■ Work instructions
Going down the data below, set down exactly the line with "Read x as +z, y" and each line after it through the line with "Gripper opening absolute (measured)"; no other lines.
*** Provided data
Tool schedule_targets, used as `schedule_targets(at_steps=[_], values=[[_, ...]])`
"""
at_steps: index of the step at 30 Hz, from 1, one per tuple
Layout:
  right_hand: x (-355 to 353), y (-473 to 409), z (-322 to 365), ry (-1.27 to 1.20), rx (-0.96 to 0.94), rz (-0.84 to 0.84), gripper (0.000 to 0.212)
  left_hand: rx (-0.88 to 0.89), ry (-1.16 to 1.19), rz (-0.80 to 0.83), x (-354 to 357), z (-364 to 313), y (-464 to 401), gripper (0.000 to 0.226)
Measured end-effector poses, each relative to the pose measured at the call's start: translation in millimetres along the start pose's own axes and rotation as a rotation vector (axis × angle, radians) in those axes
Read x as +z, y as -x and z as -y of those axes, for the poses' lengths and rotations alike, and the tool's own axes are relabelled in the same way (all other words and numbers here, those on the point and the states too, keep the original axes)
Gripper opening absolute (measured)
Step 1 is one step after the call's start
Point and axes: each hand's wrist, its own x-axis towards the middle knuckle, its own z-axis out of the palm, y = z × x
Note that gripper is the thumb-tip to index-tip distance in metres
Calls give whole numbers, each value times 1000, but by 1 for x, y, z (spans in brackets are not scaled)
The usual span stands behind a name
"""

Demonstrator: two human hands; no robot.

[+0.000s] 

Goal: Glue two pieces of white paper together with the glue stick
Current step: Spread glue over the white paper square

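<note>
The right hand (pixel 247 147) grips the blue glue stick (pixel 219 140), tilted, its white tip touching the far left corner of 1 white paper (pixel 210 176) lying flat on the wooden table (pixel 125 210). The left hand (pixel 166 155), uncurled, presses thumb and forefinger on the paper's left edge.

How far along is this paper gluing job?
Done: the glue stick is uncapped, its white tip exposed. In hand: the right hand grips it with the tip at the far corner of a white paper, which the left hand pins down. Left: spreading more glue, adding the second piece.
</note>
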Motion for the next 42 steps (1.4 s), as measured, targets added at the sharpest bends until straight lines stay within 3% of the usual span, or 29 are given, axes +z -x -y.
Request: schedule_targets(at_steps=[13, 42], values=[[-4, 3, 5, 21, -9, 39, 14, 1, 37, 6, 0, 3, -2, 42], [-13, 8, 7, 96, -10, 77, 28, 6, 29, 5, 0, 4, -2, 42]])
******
■ Answer for the task
Read x as +z, y as -x and z as -y of those axes, for the poses' lengths and rotations alike, and the tool's own axes are relabelled in the same way (all other words and numbers here, those on the point and the states too, keep the original axes)
Gripper opening absolute (measured)

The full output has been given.